Saturday, September 17, 2011
Auntie Flora Would Be Proud
Over the last few weeks, I covered several shows at New York Fashion Week for Bluefly.com where I work. I always have a bit of anxiety over what to wear as the weather for the spring shows is in that split personality phase where it's hot one moment and cold the next. I also know the street style photogs will be out and about; and after getting played on a "like it or hate it" sideshow last season, I wanted to make sure I got caught looking as good as I could. To do that, I broke out the buubuus (embroidered caftans) and ruffle print frocks my mom often has made for us in Ghana. (It's relatively cheap, by US/European standards at least, to get custom-made clothing in Ghana.) And I reprised the batakaris my Mom and I play-fight about, rocking them as mini dresses.
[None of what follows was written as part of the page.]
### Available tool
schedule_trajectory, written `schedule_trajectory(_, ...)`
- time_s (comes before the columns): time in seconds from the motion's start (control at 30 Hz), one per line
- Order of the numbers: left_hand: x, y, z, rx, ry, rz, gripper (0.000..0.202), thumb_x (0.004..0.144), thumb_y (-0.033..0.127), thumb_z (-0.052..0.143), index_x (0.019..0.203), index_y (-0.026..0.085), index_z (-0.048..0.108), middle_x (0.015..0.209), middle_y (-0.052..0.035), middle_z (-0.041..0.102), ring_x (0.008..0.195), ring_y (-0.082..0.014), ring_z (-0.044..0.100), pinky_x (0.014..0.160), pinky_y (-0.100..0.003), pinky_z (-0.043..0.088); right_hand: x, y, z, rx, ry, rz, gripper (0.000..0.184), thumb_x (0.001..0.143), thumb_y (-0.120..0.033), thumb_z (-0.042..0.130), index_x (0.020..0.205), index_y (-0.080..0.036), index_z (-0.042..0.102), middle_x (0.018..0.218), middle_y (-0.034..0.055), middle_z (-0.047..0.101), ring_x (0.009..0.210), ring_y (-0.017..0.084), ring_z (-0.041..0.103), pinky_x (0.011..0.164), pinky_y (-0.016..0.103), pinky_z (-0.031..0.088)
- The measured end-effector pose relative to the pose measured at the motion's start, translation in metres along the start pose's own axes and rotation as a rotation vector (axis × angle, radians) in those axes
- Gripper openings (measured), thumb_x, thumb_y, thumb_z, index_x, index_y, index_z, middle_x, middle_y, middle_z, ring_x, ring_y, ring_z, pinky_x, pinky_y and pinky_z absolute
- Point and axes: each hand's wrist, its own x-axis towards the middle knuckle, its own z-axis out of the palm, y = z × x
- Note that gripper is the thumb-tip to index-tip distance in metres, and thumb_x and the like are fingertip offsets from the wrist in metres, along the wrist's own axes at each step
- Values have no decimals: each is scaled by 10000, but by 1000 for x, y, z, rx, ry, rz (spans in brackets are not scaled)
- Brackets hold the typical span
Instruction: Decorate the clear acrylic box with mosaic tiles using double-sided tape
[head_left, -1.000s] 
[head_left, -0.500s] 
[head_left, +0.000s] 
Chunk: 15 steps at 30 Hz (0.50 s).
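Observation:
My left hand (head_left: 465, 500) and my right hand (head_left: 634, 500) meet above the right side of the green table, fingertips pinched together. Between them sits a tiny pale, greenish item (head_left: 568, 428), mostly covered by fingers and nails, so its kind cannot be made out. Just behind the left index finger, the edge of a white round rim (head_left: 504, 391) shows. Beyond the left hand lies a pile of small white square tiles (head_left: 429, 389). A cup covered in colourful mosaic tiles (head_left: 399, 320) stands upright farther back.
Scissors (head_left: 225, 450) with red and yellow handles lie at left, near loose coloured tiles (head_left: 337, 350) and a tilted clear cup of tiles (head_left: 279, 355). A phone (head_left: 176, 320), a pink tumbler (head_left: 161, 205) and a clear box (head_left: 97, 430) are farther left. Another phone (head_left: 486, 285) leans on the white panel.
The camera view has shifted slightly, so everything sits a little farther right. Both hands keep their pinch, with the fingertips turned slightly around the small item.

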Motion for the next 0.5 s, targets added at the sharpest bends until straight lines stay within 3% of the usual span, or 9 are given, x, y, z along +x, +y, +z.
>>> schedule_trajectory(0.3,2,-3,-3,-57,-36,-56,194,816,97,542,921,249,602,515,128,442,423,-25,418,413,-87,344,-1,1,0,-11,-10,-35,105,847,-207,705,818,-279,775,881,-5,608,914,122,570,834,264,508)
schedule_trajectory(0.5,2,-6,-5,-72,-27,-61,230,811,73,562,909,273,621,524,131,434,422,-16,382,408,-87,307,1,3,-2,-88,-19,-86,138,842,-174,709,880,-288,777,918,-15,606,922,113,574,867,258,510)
The looks were big hits as Glamour, New York Magazine's The Cut blog, Essence, and Vogue Black snapped me and my sister. My mom was so proud -- as I know "Auntie Flora" in my book would be. In Powder Necklace, I wrote Lila's fashionista auntie to wear Azzedine Alaia as stylishly as she would an emerald buubuu made in a small tailor's shop in Nima because part of the way I express my pride in being African is through dress. My last show at NYFW was Arise "Made in Africa". Seven designers presented interesting interpretations of traditional African silhouettes and shapes reflective of o many influences. It's always an incredible feeling to see Africa represented on the runway.